Aziza Amir 1901-1952
I gave birth to her daughter and her name was Egyptian Cinema –
Aziza Amir was a pioneer of Egyptian cinema, creating and starring in a series of motion pictures, often melodramas.
She was born in Alexandria, as Mofida Mohamed Ghoniem, but changed her name to avoid associating her family with the still somewhat disreputable reputation of acting. Her father died when she was an infant, and the family moved to Cairo soon afterwards. Rumours circulated that she secretly married a politician, but if so, Aziza kept the relationship and his identity a secret throughout her life.
In 1923, on a trip to Europe, she unsuccessfully applied for a role with the Gaumont Company in Paris.
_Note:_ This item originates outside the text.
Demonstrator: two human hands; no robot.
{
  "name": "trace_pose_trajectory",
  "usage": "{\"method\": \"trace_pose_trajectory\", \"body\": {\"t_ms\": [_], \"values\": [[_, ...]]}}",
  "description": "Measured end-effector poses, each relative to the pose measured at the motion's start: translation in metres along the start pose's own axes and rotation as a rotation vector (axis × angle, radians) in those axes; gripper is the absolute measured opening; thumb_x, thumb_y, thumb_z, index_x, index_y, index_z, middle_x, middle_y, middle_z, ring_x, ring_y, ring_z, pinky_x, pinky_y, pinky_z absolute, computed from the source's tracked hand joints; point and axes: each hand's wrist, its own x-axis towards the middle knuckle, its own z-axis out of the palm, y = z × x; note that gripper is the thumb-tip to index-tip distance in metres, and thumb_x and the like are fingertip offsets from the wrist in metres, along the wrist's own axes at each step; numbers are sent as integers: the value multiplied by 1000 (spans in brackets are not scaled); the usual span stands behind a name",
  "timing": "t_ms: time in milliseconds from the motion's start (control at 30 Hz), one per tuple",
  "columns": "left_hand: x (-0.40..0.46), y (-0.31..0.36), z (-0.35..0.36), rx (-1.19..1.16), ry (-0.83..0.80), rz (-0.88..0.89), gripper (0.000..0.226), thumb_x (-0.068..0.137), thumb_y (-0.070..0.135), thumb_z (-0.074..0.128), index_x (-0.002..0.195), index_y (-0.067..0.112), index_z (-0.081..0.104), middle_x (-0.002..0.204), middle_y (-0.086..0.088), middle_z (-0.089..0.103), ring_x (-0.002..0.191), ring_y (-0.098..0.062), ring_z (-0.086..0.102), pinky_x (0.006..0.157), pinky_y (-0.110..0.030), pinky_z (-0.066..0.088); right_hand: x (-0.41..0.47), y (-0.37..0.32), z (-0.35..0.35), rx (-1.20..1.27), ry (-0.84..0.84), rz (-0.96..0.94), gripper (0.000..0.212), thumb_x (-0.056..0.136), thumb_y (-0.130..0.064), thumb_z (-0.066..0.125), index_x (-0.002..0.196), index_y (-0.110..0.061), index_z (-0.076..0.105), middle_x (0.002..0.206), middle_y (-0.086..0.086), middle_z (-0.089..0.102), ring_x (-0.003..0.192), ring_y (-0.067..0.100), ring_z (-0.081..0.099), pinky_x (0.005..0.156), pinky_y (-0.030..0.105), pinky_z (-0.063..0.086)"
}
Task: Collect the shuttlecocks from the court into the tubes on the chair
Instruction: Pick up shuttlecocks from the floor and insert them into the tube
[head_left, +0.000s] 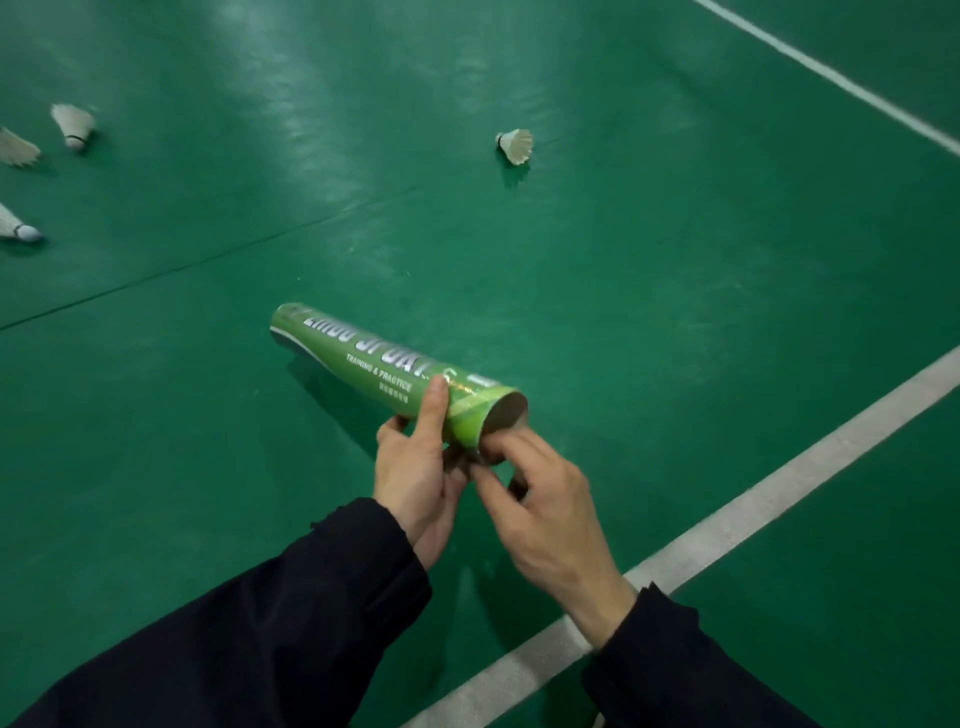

She also met the film-maker D. W. Griffiths, who had directed the infamous film, Birth of a Nation. It is claimed that he even offered her a part in one of his films. From 1925, she appeared with a number of theatrical troupes in Egypt, with support from millionaire stockbroker patron Elie Derie. Later, she sent in her picture to a theatre company, refusing to debut in anything less than the leading role. The director was sufficiently impressed by her bravado to comply. This was the point rat which she took on the stage name Aziza Amir – and became the highest paid actress in Egypt. She appeared in plays with titles as varied as Japanese Honour, The African Lion and Miss Potato.
She married a wealthy young man called Ahmed al Sherei. He had become entranced by her performance in the play Napoleonette. In order to get married, he had to defy his family and deal with harassment from the public for marrying a woman who was considered immoral. Whilst recovering from an illness, Aziza watched movies on a projector bought for her by her husband. At this point, she developed an ambition to act in movies rather than on the stage.
Together the couple established Isis Film, a movie production company. Their first film was initially directed by the eccentric art director Wedad Orif, but her friends panned the first cut. She replaced Orfi with Stephan Rosti, and called a friend in to rewrite the script. The story centres on a country girl who falls for a tour guide, who deserts her for an American tourist. The original ending was changed to change the arc of the film from tragedy to romance in response to audience feedback. The resultant movie, Layla, was a hugely successful melodrama, considered the first Egyptian feature film. Its release in November 1927 marks the birth of Egyptian cinema. The film was hugely successful, expressing a distinctive Egyptian identity, including belly-dancing, which spoke to the nationalist sentiments building in the country following the declaration of independence in 1922.
One reviewer stated:
Silent acting has finally been born in Egypt. In the Egyptian sky a shining star has arisen, a star which seems to serve Egypt and the children of Egypt… which wants to carry out a great propaganda service… what is this propaganda which will serve the homeland in the greatest possible way? It is cinema… pure Egyptian cinema, national cinema… what is preventing us from having, within a few short years, a city like Hollywood?
In her second film, Girl from the Nile (1929), she attacked stereotypes around Egyptian women.Her next productions were less successful, however. Silent movies were quickly becoming unfashionable, but Layla’s huge success recouped the financial losses. Aziza also appeared in other films: the French production, The Tunisian Girl in 1930 and the Turkish films, The Egyptian Author and In the Streets of Istanbul in 1932.
After seven years, she divorced al Sherei, and married his younger brother Mustafa. Her career stalled through the 1930s, and she was obliged to sell her studio. However, she had another chance at fame, starring and writing the script of The Apple Seller, an adaptation of George Bernard Shaw’s Pygmalion. The film was released in 1939. While filming, she struck up a romantic relationship with the leading man, Mahmoud Zulficar. She divorced the second al Sherei brother and went on to marry Zulficar. The couple moved to a farm near the Pyramids, replete with a swimming pool and established Amir Films, which was hugely profitable.
In the 1950s, Aziza discovered she had cancer and continued to work on a screenplay up until her death. She did, however, take on the leading role in the drama I Believe in God, but did not live to see the premiere. A bouquet of flowers was placed in her seat to mark her loss.
Aziza made 25 films in total, many of which are now lost, but her legacy as the founder of Egyptian cinema is enduring.
- “I Have One Daughter and That Is Egyptian Cinema”: ‘Azı̄za Amı̄r amid the Histories and Geographies of National Allegory, Kay Dickinson.